Dr. Sachs explained that for survivors, “some of the suffering is existential or spiritual” and even the best end-of-life care cannot ease that kind of suffering.

He cautioned his fellow physicians against “painting too rosy a picture of end-of-life care” and creating unreasonable expectations of “spiritual growth” and “transcendence.”

But while no one is likely to rejoice at losing a loved one, having people die in accordance with their wishes is, in my experience, far less painful than the alternative, which all too often involves futile medical rescue efforts that patients do not want and that can get in the way of comforting end-of-life conversations and reconciliations.

When my mother-in-law’s cancer recurred four years after treatment, she chose, at 84, not to have anything done that might prolong her life. And no one dared to contradict this decision by a woman who had always lived life on her own terms and was determined to die that way.

A Chance to Say Goodbye
Living will in hand and fully in control of her faculties, she entered the hospital hemorrhaging, and at her request a “Do Not Resuscitate” notice was posted on her door. The family was called, and all had a chance to say goodbye unimpeded by machines, tubes and medical personnel. Twelve hours later, she was gone, leaving behind a sad but grateful family. Her minister, at her bedside until the end, said he had never before seen such a peaceful death.

Dr. Karen E. Steinhauser and colleagues at the Veterans Affairs Medical Center in Durham, N.C., examined the constituents of a good death for patients, their families and health care providers. The 85 study participants had no trouble describing a “bad death” — having inadequately treated pain while receiving aggressive but futile cure-directed therapy.

Patients felt disregarded, family members felt perplexed and concerned about suffering, and providers felt out of control and feared that they were not providing good care. Decisions not previously discussed usually had to be made during a crisis. Families unprepared for what happens when death is imminent often panicked and rushed the patient to the hospital, where last-ditch and usually futile attempts at resuscitation were made, when both patient and family would have preferred a home death.

The study identified six components of a good death, described in The Annals of Internal Medicine of May 16, 2000:
*Pain and symptom management. Pain, more so than dying itself, is too often the cause of acute anxiety among patients and their families.
* Clear decision making. Patients want to have a say in treatment decisions.
* Preparation for death. Patients want to know what to expect as their illness progresses and to plan for what will follow their deaths.
* Completion. This includes reviewing one’s life, resolving conflicts, spending time with family and friends, and saying good-bye.
* Contribution to others.
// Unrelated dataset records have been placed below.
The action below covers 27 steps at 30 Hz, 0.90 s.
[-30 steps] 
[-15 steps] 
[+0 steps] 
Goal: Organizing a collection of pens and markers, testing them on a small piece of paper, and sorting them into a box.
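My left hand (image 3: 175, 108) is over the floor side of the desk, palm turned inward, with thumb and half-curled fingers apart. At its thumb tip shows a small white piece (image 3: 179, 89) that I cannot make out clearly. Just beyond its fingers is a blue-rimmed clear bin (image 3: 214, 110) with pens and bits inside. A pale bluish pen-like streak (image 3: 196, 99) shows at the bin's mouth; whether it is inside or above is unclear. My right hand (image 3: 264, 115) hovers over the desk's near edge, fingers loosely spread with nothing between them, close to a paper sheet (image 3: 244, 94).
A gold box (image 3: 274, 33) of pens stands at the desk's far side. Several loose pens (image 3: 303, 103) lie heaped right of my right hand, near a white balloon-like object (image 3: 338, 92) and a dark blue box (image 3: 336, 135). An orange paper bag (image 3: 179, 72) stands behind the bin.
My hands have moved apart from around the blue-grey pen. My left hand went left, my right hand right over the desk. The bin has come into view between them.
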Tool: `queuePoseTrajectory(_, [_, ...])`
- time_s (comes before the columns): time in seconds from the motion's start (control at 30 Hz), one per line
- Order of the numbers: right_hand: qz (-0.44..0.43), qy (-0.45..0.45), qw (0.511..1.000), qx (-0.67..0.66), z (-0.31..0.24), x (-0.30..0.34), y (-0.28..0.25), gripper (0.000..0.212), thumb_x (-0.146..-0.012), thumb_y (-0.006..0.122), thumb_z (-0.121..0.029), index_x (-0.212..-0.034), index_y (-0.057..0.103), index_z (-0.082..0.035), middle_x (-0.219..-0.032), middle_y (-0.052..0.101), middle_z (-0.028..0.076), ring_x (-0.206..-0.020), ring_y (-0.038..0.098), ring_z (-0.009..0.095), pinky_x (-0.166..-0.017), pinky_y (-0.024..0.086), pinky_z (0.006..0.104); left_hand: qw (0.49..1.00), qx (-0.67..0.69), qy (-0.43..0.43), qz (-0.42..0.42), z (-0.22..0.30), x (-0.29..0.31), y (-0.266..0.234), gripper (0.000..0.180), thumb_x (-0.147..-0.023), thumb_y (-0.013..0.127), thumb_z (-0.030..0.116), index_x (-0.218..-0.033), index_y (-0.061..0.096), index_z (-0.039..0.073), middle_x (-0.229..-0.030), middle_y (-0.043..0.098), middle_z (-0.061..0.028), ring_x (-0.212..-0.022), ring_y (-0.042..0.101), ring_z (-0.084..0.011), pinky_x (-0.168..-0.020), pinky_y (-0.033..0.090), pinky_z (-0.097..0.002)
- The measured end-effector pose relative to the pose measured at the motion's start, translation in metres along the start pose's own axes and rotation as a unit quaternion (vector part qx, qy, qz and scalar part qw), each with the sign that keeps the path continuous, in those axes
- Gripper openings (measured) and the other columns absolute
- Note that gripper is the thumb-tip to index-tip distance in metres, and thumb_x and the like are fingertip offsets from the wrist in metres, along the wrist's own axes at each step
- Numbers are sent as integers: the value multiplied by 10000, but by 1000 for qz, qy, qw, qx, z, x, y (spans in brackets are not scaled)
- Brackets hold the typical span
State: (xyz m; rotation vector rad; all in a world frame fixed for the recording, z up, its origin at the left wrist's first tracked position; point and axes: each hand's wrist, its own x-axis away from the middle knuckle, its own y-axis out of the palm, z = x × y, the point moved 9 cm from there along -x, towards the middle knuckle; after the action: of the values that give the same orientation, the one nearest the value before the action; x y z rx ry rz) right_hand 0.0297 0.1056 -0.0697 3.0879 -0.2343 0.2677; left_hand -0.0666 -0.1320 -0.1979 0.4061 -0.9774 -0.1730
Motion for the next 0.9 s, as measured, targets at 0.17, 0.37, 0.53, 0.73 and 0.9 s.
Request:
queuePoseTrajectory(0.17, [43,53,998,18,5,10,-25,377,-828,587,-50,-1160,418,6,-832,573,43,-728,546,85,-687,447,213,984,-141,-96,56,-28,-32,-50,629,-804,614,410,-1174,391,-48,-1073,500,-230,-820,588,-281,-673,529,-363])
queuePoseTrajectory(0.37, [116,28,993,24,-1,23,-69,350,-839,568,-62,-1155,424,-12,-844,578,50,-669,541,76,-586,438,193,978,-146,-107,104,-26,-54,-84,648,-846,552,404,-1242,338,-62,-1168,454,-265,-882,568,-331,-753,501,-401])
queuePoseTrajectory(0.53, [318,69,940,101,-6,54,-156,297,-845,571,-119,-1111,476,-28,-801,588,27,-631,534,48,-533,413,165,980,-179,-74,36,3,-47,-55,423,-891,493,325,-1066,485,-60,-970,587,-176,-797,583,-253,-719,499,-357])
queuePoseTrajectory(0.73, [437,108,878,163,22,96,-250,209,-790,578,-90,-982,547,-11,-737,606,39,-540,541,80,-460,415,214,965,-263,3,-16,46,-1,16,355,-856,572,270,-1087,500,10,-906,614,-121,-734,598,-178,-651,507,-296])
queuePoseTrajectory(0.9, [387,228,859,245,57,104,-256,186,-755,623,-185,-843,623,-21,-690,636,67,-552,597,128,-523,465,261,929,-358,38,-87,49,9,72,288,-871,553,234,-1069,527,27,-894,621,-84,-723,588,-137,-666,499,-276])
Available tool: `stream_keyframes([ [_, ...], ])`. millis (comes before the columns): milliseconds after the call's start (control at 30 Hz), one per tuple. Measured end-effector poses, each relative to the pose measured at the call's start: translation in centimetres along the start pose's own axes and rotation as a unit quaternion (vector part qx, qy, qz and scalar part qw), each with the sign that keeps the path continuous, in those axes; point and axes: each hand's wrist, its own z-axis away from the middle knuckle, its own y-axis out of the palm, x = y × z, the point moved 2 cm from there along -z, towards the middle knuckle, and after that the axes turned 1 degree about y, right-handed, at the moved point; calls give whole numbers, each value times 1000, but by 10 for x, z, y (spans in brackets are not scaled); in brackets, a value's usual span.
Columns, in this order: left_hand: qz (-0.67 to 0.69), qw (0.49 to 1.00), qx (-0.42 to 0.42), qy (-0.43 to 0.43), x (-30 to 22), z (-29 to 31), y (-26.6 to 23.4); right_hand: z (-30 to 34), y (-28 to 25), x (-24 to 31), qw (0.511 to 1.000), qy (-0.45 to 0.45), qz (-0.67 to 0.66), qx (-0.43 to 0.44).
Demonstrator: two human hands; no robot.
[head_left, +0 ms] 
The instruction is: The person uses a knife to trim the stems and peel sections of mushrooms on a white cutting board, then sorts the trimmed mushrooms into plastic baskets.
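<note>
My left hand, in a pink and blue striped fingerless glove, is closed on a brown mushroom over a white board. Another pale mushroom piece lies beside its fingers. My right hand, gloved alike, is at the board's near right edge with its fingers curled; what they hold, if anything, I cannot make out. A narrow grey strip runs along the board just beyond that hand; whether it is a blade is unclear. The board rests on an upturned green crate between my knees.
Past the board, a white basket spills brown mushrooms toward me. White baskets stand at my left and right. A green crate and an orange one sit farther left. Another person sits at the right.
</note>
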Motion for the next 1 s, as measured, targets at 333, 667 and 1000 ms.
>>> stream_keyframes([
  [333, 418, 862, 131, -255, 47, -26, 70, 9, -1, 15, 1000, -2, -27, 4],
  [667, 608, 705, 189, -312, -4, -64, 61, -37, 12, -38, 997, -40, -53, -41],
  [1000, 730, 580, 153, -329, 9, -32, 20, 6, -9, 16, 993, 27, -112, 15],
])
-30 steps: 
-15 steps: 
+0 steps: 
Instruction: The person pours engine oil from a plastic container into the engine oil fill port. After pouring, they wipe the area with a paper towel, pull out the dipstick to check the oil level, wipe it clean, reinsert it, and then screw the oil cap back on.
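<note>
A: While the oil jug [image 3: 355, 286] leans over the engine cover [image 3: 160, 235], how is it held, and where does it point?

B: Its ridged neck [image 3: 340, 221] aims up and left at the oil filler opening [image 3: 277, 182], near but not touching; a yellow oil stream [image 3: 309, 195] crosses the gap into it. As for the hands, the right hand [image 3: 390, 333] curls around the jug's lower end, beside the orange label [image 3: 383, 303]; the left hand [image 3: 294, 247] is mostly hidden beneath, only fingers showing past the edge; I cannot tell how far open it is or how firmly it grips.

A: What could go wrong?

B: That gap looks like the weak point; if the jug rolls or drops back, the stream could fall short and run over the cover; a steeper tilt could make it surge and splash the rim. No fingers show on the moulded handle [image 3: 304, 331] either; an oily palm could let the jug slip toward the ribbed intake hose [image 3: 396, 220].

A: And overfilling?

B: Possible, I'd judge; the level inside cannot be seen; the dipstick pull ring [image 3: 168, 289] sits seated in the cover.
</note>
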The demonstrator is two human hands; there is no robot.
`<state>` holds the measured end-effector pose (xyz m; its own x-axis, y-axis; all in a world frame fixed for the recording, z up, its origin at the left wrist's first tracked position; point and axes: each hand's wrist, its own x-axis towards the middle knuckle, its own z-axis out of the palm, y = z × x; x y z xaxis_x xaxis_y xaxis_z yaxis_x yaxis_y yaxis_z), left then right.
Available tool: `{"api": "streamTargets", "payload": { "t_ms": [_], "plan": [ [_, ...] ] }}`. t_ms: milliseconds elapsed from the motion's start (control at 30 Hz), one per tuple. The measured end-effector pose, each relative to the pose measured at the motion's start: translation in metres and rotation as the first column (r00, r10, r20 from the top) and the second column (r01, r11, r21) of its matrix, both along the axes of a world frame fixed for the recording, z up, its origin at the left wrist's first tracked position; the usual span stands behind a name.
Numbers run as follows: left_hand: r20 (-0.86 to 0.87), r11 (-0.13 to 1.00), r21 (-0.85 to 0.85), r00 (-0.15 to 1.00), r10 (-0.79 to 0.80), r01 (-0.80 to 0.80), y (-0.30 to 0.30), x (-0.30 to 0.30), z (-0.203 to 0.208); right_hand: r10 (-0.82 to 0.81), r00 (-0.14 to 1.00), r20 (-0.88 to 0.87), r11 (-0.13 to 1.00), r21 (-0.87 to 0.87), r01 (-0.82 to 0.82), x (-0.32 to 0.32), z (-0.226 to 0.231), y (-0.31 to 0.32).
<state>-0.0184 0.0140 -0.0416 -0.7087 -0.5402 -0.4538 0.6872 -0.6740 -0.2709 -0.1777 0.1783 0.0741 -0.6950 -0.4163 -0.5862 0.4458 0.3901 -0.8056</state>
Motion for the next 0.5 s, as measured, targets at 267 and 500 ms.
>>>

Many people nearing death achieve a clarity as to what is really important in life and want to share that understanding with others.
* Affirmation. Study participants emphasized the importance of being seen as a unique and whole person and being understood in the context of their lives, values and preferences.

This study says that dying can, and should, be a much less painful experience for many more people and their loved ones than it now is.